■ **What is being asked**: Below are records; copy every line among them that contains the word "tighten".

(Collected data)
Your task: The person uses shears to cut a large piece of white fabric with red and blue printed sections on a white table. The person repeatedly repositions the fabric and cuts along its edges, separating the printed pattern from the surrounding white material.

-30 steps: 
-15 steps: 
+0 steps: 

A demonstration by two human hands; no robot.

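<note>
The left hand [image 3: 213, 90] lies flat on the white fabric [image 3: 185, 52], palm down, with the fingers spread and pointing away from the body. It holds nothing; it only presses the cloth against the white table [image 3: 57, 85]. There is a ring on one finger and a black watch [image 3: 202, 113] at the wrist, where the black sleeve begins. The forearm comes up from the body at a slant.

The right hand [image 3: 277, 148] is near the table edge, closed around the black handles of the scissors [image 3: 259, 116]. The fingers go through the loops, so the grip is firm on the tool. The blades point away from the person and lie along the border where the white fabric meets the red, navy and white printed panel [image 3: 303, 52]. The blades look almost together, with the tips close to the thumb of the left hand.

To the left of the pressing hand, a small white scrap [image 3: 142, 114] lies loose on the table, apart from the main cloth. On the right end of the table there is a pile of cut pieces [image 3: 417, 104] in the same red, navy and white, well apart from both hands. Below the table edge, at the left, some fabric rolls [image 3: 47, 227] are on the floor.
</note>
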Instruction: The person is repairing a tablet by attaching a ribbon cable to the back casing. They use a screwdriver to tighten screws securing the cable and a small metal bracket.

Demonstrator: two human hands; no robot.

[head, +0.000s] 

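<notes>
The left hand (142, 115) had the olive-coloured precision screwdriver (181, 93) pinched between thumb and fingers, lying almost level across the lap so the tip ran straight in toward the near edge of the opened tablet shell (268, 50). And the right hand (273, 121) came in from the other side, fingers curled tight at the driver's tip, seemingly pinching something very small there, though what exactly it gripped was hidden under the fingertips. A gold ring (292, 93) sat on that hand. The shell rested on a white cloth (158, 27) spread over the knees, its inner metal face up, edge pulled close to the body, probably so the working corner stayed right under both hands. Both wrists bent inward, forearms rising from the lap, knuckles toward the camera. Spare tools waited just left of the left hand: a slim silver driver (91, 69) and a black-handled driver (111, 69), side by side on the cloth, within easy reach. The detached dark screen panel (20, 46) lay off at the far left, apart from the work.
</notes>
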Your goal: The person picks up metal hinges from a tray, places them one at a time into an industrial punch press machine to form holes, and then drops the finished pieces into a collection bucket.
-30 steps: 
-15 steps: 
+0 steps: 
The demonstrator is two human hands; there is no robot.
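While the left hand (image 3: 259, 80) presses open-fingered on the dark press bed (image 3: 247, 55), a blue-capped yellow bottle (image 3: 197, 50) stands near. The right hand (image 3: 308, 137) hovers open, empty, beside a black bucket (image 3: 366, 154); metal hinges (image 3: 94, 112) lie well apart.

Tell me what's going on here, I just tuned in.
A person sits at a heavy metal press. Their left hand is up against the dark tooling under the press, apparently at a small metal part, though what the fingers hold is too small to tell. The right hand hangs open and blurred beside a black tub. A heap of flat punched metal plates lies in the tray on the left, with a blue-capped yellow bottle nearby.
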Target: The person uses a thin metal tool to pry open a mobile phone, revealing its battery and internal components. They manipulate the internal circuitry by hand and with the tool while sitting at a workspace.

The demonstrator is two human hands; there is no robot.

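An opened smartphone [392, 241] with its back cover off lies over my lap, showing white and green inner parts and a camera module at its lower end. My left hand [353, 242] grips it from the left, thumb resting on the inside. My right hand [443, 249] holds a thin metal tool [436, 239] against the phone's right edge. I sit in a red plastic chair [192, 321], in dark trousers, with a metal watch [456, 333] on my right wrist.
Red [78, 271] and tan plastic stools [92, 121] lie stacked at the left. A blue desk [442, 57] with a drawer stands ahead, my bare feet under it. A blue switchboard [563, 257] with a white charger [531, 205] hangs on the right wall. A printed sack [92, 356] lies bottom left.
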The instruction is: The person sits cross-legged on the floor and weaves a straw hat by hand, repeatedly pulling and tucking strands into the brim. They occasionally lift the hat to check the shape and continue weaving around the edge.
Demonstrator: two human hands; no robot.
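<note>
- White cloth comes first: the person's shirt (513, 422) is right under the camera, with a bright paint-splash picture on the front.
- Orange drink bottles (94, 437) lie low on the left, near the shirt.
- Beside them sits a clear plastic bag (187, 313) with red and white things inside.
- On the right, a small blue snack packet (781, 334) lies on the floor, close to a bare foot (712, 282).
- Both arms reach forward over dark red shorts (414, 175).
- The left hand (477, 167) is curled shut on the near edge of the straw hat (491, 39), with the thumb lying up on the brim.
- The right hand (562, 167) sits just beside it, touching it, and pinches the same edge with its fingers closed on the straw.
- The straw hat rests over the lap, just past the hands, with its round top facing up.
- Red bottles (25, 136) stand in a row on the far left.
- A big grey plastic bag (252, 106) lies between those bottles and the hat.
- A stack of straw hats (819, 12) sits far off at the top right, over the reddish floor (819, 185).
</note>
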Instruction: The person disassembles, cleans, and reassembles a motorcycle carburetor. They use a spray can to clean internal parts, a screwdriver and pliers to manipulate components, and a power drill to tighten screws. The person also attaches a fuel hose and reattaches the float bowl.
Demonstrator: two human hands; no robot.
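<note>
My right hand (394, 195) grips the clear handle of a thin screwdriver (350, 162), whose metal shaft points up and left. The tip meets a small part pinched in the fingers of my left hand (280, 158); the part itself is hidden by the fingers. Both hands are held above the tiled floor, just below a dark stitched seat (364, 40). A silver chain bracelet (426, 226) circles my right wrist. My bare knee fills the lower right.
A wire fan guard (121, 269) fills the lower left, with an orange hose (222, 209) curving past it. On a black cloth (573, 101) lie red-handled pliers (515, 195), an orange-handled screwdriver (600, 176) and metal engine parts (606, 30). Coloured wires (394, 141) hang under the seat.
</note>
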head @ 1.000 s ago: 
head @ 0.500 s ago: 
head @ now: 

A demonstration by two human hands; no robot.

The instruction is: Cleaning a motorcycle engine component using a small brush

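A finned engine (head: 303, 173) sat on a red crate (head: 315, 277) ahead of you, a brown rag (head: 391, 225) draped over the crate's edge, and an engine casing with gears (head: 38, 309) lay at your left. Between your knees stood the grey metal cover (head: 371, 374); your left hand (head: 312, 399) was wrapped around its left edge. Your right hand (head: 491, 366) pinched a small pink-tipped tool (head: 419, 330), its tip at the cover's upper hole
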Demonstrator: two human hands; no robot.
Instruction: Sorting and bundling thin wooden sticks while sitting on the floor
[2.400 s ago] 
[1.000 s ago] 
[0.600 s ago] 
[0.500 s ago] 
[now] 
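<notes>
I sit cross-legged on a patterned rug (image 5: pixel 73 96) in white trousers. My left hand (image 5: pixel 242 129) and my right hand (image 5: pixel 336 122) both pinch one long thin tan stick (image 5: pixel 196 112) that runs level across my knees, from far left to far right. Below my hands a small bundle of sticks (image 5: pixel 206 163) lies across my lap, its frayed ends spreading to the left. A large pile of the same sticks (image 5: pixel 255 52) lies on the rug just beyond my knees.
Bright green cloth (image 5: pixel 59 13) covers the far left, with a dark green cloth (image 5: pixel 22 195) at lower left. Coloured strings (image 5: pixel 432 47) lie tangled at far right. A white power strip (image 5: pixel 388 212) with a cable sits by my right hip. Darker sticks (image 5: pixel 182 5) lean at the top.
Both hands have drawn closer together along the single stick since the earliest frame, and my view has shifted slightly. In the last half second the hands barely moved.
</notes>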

■ **Output below**:
Instruction: The person is repairing a tablet by attaching a ribbon cable to the back casing. They use a screwdriver to tighten screws securing the cable and a small metal bracket.
Instruction: The person disassembles, cleans, and reassembles a motorcycle carburetor. They use a spray can to clean internal parts, a screwdriver and pliers to manipulate components, and a power drill to tighten screws. The person also attaches a fuel hose and reattaches the float bowl.

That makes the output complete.